To get specific values within your array/file, and add together:
import csv
f = open("Test.csv")
csv_f = list(csv.reader(f))
#returns the value in the second row, second column of your file
print csv_f[1][1]
#returns sum of two specific values (in this example, value of second row, second column and value of first row, first column
sum = int(csv_f[1][1]) + int(csv_f[0][0])
print sum
I am an absolute programming novice trying to work with some csv files. Though what I am trying to do overall is more complex, I am currently stuck on this problem:
The csv files I have contain a fixed number of 'columns' and a variable number of rows. What I want to do is open each csv file in a directory, while in memory store the files values to a 2d list, and then pull one 'column' of data from that list. By doing this in a loop, I could append a list with one column of data from each csv file.
When I do this for a single file, it works:
csvFile = 'testdata.csv'
currentFile = csv.reader(open(csvFile), delimiter=';')
errorValues = []
for data in currentFile:
rows = [r for r in currentFile] #Store current csv file into a 2d list
errorColumn = [row[34] for row in rows] #Get position 34 of each row in 2D list
errorColumn = filter(None, errorColumn) #Filter out empty strings
errorValues.append(errorColumn) #Append one 'column' of data to overall list
When I try to loop it for all files in my directory, I get a 'list index out of range' error:
dirListing = os.listdir(os.getcwd())
errorValues = []
for dataFile in dirListing:
currentFile = csv.reader(open(dataFile), delimiter=';')
for data in currentFile:
rows = [r for r in currentFile] #Store current csv file into a 2d list
errorColumn = [row[34] for row in rows] #Get position 34 of each row in 2D list
errorColumn = filter(None, errorColumn) #Filter out empty strings
errorValues.append(errorColumn) #Append one 'column' of data to overall list
errorColumn = [] #Clear out errorColumn for next iteration
The error occurs at 'errorColumn = [row[34] for row in rows]'. I have tried all sorts of ways to do this, always failing to an index out of range error. The fault is not with my csv files as I have used the working script to test them one by one. What could be the problem?
Many thanks for any help.
I'm a bit surprised that the error you mention is at the [r for r in currentFile]. At worst, your rows list would be empty...

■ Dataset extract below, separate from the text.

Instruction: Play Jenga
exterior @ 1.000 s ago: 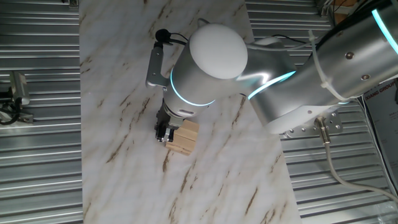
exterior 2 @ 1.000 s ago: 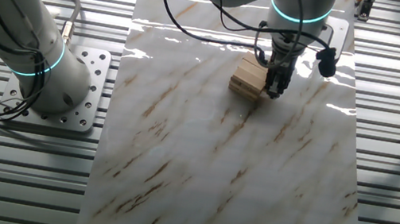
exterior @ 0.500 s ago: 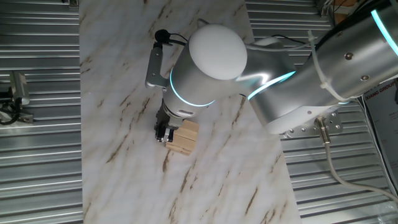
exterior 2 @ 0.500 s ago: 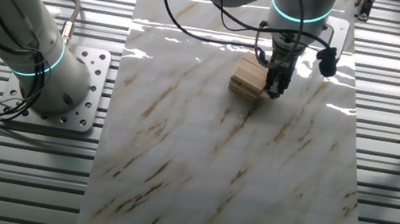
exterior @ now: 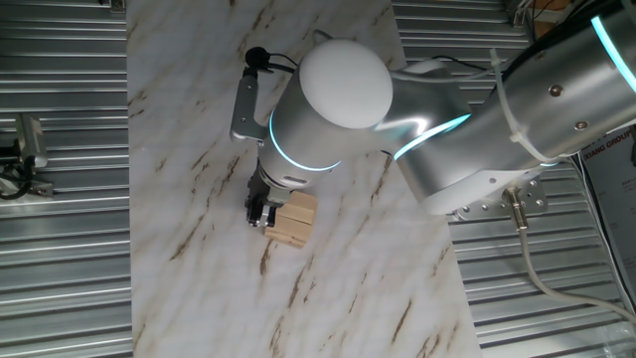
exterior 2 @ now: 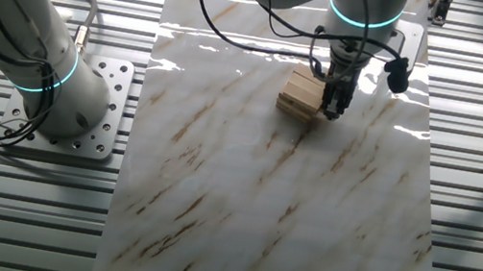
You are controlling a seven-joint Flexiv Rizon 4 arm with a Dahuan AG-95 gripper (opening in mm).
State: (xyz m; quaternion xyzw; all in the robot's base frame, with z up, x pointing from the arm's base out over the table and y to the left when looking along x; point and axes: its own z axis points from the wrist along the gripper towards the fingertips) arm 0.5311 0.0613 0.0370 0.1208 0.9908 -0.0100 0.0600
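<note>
Gripper (exterior 2: 332, 107) lowered to the marble-patterned table (exterior 2: 269, 208), its dark fingers (exterior: 260, 212) pressed against one side of the Jenga stack (exterior: 293, 219); whether the jaws are parted or clamped cannot be told. The stack, a few crosswise layers of pale wooden blocks (exterior 2: 299, 94), stands on the far part of the table, just left of the gripper in the other fixed view. Above, the silver arm (exterior: 467, 119) with its cyan light ring; a second robot base (exterior 2: 63, 93) stands at left
</note>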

Are you 100% sure all your lines have at least 35 columns ? That you don't have an empty line somewhere ? At the very end ? It'd be worth checking whether
errorColumn = [row[34] for row in rows if row]
still gives an error. Provided that you got rid of the for data in currentFile line first (that you don't use and more important consumes your currentFile, leaving you with rows==[])
The for loop goes through the lines of the CSV file. Each line is converted to the row of element by the reader. This way, the data in the loop is already the row. The next construct also iterates through the open file. This is wrong.
There is a problem with your open(). The file must be opened in binary mode (in Python 2).
Try the following (I did not put everything you wanted inside):
dirListing = os.listdir(os.getcwd())
errorValues = []
rows = [] # empty array of rows initially
for fname in dirListing:
f = open(fname, 'rb') # open in binary mode (see the doc)
reader = csv.reader(f, delimiter=';')
errorColumn = [] # initialized for the file
for row in reader:
rows.append(row) #Store current csv file into a 2d list
if len(row) > 34:
errorColumn.append(row[34]) #Get position 34 of each row in 2D list
errorValues.append(errorColumn)
f.close() # you should always close your files
Beware! The os.listdir() returns also the names of subdirectories. Try to add
if os.path.isfile(fname):
...
By the way, you should clearly describe what is your actual goal. There may be a better way to solve it. You may be mentally fixed to the solution that came first to your mind. Take advantage of this media to have more eyes and more headst to suggest the solution.